* WHAT THE TASK REQUIRES: Everything from the line that contains "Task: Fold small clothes" to the end of the listing below, both ends included, is to be transcribed word for word, and nothing else.

┏━━

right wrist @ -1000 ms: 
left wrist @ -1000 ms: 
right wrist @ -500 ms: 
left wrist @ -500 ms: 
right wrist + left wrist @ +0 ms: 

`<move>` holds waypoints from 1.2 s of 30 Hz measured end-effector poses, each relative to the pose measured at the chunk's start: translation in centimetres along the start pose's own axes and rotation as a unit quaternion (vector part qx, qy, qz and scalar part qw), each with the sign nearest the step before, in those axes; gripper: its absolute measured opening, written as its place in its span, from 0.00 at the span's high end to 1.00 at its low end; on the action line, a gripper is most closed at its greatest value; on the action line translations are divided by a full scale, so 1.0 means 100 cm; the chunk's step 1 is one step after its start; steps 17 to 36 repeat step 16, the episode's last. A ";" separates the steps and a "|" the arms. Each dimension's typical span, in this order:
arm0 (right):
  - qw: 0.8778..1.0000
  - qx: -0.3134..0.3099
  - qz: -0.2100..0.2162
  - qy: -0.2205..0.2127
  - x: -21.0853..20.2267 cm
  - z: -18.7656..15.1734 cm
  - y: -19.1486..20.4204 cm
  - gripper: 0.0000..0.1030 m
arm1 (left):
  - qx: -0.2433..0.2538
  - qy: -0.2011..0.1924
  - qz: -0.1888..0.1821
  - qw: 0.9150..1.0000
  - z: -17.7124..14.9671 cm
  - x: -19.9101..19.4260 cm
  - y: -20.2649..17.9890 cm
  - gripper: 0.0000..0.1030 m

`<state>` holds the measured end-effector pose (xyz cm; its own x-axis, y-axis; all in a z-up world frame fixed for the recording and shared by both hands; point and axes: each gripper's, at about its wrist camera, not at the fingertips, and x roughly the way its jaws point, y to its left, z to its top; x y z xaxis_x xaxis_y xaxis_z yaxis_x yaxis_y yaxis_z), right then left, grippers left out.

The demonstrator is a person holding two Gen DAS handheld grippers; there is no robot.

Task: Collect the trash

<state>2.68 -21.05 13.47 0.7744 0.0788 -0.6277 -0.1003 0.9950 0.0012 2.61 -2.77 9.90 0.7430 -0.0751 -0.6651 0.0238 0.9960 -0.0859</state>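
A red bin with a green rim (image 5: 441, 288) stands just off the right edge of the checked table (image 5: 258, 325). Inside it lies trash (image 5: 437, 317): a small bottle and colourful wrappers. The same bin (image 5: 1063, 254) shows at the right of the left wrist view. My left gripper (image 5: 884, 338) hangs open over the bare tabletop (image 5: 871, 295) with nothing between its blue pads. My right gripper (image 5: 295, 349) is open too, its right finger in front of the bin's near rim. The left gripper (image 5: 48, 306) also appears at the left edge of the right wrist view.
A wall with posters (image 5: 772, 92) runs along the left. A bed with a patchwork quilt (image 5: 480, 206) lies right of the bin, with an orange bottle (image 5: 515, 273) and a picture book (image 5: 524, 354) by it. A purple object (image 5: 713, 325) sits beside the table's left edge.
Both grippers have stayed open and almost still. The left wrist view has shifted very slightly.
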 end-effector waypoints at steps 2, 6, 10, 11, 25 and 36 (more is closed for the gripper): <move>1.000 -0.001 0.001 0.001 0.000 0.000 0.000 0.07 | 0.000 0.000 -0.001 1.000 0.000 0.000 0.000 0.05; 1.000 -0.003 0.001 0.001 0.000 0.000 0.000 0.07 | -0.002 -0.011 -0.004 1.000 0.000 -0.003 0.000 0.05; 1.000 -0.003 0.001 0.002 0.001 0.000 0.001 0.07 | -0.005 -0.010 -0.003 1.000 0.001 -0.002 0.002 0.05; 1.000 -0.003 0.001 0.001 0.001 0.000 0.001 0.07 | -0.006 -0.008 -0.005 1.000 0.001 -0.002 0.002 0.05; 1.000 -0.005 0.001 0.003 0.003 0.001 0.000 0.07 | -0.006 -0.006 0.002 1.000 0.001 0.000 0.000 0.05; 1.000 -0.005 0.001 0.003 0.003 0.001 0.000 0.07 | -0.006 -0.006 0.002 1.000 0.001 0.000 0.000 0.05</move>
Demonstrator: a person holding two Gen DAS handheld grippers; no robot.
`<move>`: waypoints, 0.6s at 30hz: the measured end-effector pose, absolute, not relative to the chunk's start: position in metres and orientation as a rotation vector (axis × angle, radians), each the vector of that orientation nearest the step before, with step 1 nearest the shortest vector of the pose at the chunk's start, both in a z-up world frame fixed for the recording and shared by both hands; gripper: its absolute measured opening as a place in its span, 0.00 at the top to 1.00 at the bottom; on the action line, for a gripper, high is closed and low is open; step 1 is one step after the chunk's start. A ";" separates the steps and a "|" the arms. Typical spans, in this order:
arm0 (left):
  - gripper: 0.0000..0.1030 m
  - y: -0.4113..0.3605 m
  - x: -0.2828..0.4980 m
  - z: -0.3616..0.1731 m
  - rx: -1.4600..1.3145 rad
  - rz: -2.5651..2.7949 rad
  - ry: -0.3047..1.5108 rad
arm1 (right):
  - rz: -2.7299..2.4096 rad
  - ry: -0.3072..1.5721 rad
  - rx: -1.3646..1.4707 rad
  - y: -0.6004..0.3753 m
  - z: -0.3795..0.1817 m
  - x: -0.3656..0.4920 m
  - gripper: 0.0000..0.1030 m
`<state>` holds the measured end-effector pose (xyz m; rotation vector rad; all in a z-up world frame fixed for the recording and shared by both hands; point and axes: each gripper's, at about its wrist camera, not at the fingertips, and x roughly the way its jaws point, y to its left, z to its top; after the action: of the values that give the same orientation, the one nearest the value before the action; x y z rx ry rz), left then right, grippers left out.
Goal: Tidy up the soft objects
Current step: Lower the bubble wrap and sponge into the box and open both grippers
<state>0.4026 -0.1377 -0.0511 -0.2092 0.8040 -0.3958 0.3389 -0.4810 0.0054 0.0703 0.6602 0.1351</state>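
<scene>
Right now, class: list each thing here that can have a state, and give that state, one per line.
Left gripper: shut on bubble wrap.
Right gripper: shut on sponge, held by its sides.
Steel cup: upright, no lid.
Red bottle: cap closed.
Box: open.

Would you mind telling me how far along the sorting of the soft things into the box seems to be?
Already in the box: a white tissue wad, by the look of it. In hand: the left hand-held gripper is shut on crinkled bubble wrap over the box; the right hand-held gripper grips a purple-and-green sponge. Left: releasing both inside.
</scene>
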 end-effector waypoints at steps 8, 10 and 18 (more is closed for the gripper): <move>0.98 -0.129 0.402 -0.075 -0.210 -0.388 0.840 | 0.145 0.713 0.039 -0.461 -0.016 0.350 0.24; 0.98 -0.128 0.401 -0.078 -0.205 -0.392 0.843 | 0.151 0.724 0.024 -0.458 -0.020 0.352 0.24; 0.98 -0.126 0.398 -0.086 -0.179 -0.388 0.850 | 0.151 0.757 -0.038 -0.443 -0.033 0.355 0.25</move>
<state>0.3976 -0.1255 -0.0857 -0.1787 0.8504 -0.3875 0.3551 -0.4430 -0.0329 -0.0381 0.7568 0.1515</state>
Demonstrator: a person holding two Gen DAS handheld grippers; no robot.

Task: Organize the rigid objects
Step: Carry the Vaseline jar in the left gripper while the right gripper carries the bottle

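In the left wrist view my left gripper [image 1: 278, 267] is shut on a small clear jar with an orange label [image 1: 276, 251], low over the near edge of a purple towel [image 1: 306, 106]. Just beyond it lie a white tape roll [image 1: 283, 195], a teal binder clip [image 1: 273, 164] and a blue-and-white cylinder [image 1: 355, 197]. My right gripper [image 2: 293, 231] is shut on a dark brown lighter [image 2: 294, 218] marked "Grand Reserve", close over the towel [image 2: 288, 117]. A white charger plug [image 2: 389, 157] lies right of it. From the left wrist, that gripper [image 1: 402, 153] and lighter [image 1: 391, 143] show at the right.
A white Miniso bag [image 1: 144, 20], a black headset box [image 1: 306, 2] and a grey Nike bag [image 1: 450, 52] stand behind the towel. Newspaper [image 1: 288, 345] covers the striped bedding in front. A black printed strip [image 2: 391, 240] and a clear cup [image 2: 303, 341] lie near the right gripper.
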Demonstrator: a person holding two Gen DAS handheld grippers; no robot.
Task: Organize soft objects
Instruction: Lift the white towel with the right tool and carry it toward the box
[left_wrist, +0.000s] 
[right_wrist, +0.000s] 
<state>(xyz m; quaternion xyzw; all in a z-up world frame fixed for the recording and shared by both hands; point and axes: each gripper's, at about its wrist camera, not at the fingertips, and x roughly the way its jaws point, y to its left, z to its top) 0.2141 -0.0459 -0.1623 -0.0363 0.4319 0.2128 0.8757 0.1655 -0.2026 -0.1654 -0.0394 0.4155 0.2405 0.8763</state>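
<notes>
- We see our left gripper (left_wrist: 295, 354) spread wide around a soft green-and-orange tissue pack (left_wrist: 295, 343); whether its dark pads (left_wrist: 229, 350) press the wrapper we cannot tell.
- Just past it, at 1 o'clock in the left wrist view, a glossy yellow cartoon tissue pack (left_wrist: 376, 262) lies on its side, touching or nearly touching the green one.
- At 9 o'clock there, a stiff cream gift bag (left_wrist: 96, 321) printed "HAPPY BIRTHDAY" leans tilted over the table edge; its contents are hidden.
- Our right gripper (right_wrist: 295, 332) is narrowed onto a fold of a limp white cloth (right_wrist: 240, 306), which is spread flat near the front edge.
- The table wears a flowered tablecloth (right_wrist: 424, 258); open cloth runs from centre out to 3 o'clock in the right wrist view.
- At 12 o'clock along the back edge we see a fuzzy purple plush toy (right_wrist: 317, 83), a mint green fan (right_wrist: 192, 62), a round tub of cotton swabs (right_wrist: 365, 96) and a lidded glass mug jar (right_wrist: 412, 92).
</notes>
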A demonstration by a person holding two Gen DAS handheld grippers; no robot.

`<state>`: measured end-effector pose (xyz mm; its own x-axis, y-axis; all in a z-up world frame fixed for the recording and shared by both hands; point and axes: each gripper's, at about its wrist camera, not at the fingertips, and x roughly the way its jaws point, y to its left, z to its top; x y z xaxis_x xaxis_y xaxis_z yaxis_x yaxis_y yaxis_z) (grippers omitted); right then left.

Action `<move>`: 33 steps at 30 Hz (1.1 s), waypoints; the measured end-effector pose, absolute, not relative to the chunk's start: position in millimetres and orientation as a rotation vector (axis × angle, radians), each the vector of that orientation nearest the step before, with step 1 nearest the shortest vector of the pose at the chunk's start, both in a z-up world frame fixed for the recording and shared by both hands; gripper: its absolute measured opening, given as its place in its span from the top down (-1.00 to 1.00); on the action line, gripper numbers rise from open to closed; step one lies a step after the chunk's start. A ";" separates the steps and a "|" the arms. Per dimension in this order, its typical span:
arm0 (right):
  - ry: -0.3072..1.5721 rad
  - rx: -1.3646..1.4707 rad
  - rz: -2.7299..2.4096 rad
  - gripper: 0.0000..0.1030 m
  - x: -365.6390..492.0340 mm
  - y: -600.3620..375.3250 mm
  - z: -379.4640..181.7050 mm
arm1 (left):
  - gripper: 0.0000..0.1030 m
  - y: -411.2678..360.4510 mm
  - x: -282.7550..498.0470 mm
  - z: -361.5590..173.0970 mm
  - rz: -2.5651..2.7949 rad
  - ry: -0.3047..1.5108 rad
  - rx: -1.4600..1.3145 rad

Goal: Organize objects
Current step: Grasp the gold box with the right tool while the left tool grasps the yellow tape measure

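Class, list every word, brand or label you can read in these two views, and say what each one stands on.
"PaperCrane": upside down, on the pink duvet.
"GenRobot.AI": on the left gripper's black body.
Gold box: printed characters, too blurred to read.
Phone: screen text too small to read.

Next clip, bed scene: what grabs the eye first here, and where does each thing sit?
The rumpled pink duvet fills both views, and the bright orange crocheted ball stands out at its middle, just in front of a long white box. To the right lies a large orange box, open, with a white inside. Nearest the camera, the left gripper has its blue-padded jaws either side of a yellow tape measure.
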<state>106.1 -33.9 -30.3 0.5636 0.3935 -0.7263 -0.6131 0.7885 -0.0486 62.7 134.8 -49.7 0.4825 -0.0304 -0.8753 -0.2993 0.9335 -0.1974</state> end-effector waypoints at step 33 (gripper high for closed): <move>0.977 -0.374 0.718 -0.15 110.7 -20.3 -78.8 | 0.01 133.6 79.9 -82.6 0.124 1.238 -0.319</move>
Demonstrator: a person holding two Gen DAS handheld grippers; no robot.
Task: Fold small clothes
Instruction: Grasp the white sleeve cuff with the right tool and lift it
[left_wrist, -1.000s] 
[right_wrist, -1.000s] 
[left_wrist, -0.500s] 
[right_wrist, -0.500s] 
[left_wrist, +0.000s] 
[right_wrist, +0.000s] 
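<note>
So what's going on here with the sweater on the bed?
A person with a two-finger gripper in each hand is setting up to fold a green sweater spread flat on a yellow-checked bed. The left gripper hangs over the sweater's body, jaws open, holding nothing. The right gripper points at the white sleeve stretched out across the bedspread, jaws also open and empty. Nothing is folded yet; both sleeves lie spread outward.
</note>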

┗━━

* SOLUTION FOR THIS TASK:
Task: Fold small clothes
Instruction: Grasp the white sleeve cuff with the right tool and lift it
[left_wrist, -1.000s] 
[right_wrist, -1.000s] 
[left_wrist, -0.500s] 
[right_wrist, -0.500s] 
[left_wrist, +0.000s] 
[right_wrist, +0.000s] 
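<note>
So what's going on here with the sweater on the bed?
A person with a two-finger gripper in each hand is setting up to fold a green sweater spread flat on a yellow-checked bed. The left gripper hangs over the sweater's body, jaws open, holding nothing. The right gripper points at the white sleeve stretched out across the bedspread, jaws also open and empty. Nothing is folded yet; both sleeves lie spread outward.
</note>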

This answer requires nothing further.